# [Exercise brief]
The word "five" marks the lines you need; copy each of them from the data.

===== Data block =====

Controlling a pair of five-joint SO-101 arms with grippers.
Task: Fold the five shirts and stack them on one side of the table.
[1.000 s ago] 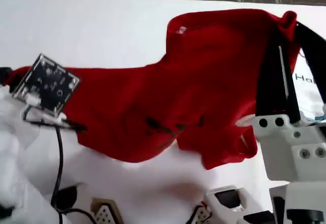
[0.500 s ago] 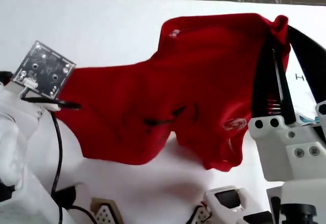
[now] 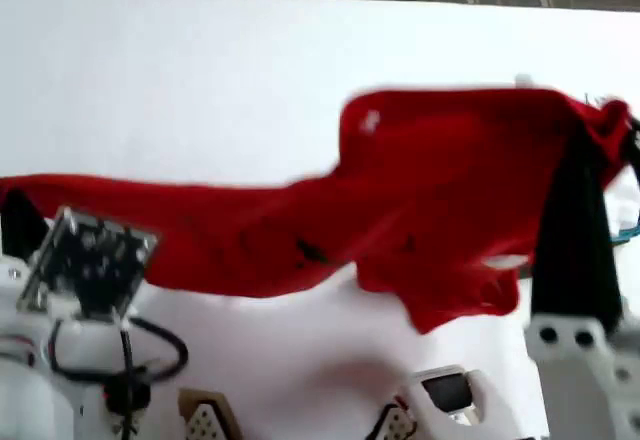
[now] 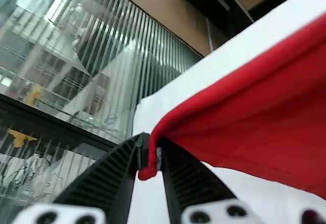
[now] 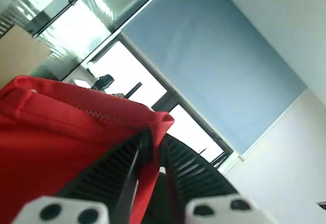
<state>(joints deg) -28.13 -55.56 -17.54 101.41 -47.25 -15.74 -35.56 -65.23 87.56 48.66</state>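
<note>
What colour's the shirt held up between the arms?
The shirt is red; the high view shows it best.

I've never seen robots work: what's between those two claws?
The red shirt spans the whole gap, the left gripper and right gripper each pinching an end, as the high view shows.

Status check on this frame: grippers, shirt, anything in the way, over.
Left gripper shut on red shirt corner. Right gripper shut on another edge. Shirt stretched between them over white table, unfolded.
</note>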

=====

# [Your solution]
Controlling a pair of five-joint SO-101 arms with grippers.
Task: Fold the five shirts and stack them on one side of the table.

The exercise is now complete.